Japan's foreign minister toured the southern island of Okinawa to meet with local officials Saturday to seek a compromise over the relocation of a U.S. military base at the center of a dispute with Washington.
Foreign Minister Katsuya Okada met with local government officials to hear their opinions regarding the relocation of the Marine Corps Air Station Futenma, a major U.S. base in the middle of a city that is to be moved to a less crowded part of Okinawa under a 2006 pact.
Okada told the mayor of Ginowan, the site of the base, that the negotiations over its relocation are "extremely tough," suggesting that a decision on whether to abide by the 2006 pact may not be made by the end of the year, as Washington had hoped.
Many Okinawans want the base closed and its functions moved off the island altogether. They say it poses a threat to the safety of the people who live near it, and have complained of base-related crime and environmental issues.
Prime Minister Yukio Hatoyama, who took office in September, has expressed support for that position, although Japan's previous government agreed with the United States that a new facility would be built on Okinawa.

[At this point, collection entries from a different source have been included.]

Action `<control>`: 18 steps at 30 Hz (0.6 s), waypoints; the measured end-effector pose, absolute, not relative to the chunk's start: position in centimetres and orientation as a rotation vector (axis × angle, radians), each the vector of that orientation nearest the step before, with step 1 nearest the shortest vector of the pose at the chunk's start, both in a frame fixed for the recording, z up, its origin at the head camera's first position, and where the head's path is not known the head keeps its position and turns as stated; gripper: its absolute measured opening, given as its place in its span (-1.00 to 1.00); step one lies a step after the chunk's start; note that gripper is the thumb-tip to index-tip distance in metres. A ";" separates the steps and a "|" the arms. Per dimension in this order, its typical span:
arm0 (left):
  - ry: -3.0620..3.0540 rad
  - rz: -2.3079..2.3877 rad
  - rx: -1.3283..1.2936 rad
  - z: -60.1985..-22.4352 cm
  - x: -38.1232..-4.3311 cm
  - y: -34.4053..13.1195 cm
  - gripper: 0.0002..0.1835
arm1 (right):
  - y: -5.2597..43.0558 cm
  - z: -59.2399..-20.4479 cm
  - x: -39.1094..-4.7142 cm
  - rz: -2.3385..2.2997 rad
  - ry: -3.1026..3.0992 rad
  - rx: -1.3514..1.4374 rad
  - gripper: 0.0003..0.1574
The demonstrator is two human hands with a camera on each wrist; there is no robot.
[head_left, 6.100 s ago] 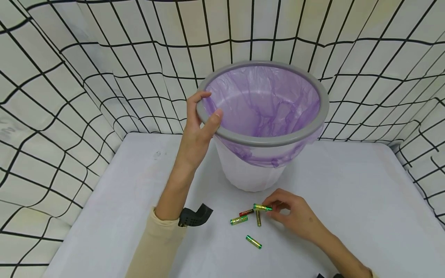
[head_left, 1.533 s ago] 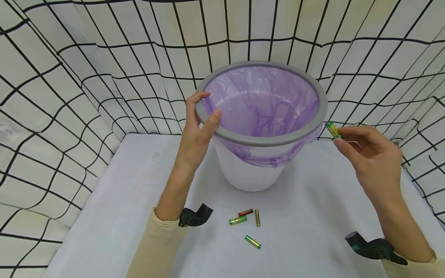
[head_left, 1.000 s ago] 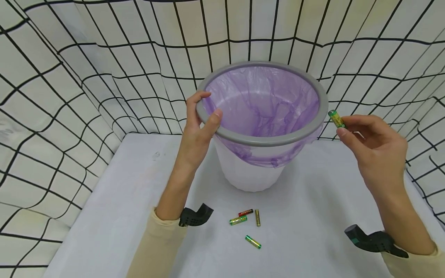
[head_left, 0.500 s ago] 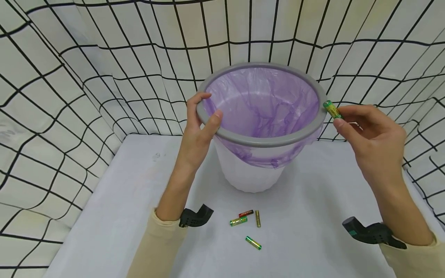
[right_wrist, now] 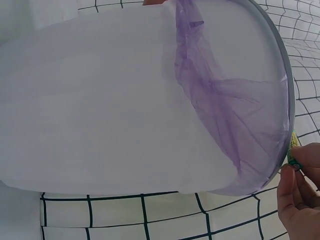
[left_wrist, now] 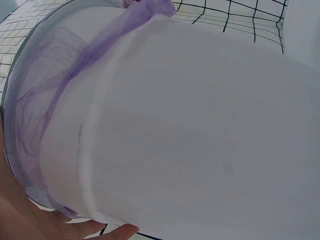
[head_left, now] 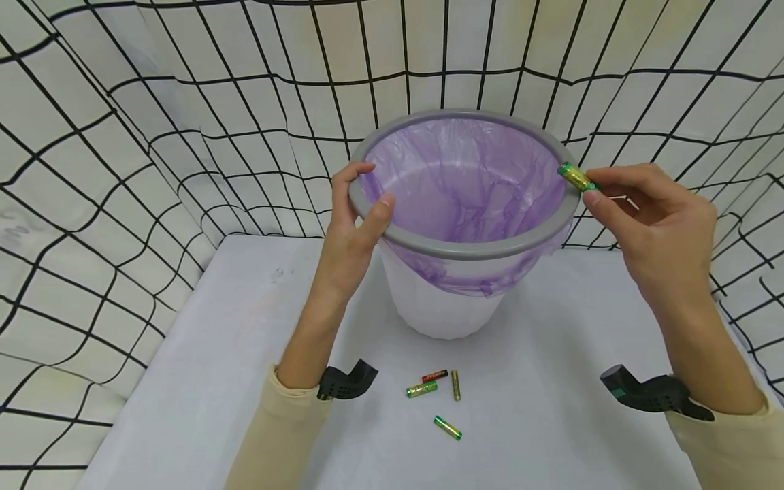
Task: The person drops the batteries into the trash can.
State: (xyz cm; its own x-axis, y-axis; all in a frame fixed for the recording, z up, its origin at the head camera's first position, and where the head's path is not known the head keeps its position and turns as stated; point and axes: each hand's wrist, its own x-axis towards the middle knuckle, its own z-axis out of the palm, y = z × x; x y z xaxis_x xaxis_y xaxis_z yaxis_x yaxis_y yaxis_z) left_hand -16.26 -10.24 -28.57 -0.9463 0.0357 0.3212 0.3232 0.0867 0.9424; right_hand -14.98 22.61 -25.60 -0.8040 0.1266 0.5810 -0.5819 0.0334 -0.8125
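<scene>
A green-and-gold battery [head_left: 576, 177] is pinched between the thumb and forefinger of the right hand [head_left: 661, 231], tilted, its free end pointing toward the left hand [head_left: 355, 238]. From the head view it overlaps the near-right part of the grey rim [head_left: 462, 250]; whether it touches there cannot be told, and the right wrist view shows it partly hidden behind the rim.

That rim tops a white bin [head_left: 444, 309] standing between the two hands. The left hand grips the rim on its own side, thumb and forefinger hooked over the edge, other fingers against the outside. A purple bag [head_left: 453, 184] lines the bin and hangs in folds below the rim.

Below both hands, between the forearms, four more batteries lie on the white table [head_left: 245, 327]: a red battery [head_left: 435, 376] just beside a green battery [head_left: 421, 389], a thin gold battery [head_left: 456, 385] on their right-hand side, and a slanted battery [head_left: 448, 428] nearer the person.

Each wrist wears a black camera [head_left: 348, 381] by a beige sleeve [head_left: 278, 435]. Beyond the hands rises a white wall [head_left: 422, 54] with black grid lines.
</scene>
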 end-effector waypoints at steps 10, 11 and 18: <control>-2.130 -1.952 -0.379 -28.5 -16.2 -10.2 -0.39 | 22.1 -24.5 -15.6 1.761 -1.875 0.467 -0.66; -2.131 -1.953 -0.377 -28.5 -16.2 -10.2 -0.39 | 22.0 -24.4 -15.7 1.738 -1.891 0.467 -0.66; -2.132 -1.956 -0.374 -28.6 -16.2 -10.2 -0.39 | 21.7 -24.0 -16.0 1.637 -1.982 0.485 -0.67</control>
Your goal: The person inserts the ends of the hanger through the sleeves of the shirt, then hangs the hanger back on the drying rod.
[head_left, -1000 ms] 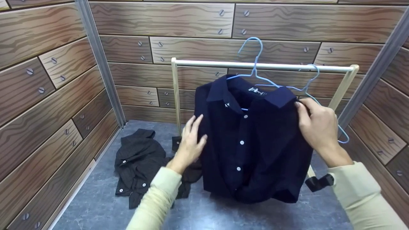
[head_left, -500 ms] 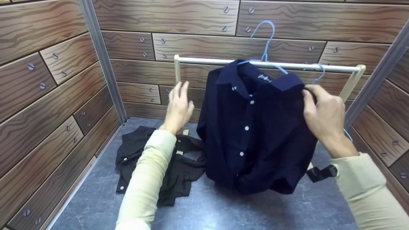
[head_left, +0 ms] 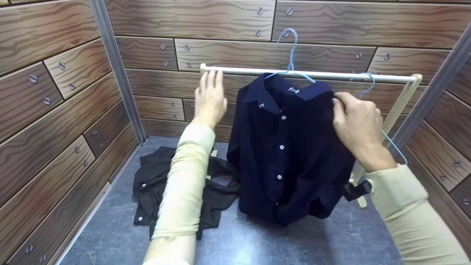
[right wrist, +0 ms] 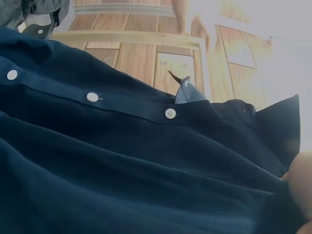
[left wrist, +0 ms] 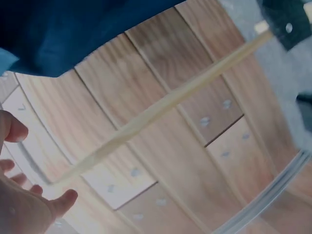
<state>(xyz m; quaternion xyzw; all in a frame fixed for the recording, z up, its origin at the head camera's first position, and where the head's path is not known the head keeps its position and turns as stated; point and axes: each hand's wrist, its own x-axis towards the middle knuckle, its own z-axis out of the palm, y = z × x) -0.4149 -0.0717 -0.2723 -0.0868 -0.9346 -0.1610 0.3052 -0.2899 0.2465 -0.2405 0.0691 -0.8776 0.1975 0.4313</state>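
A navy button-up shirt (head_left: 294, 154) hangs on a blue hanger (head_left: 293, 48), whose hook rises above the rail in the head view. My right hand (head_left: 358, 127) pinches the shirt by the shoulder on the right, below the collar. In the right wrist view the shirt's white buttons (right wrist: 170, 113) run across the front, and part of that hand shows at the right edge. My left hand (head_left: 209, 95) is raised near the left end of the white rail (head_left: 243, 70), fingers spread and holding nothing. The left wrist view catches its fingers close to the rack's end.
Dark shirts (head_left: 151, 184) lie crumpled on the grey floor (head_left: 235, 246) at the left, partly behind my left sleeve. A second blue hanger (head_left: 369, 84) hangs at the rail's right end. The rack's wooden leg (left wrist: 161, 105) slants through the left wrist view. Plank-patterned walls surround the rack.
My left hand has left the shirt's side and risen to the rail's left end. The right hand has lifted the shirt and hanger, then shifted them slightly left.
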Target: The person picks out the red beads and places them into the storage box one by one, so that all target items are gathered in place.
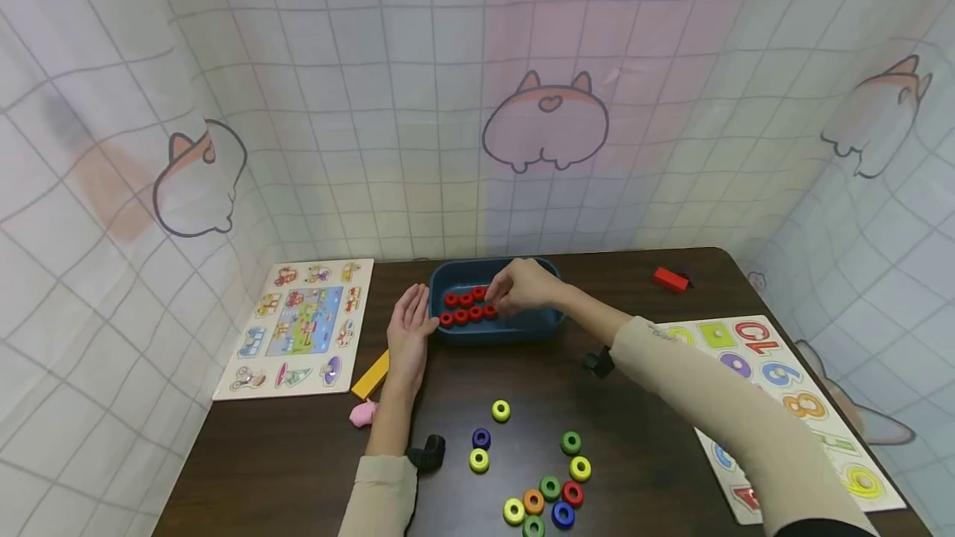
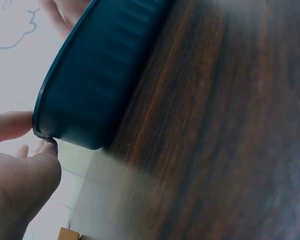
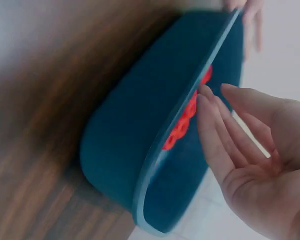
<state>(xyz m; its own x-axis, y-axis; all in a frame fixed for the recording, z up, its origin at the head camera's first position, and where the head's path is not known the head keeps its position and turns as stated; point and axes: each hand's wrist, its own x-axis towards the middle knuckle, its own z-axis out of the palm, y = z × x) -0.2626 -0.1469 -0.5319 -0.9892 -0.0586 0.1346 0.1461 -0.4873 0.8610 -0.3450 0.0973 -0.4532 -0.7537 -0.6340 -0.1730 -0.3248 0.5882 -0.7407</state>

The issue has raised frictions within Japan's ruling coalition as well, with the junior member of the ruling bloc hinting it might withdraw its support if the base is not moved off Okinawa.
The United States has about 47,000 troops stationed in Japan under a mutual security pact. Most of bases are on Okinawa.
To lighten Okinawa's load, Tokyo and Washington have agreed to move about 8,000 Marines from Okinawa to the U.S. territory of Guam by 2014, but the U.S. military says that plan cannot move forward until Futenma's replacement facility is finalized.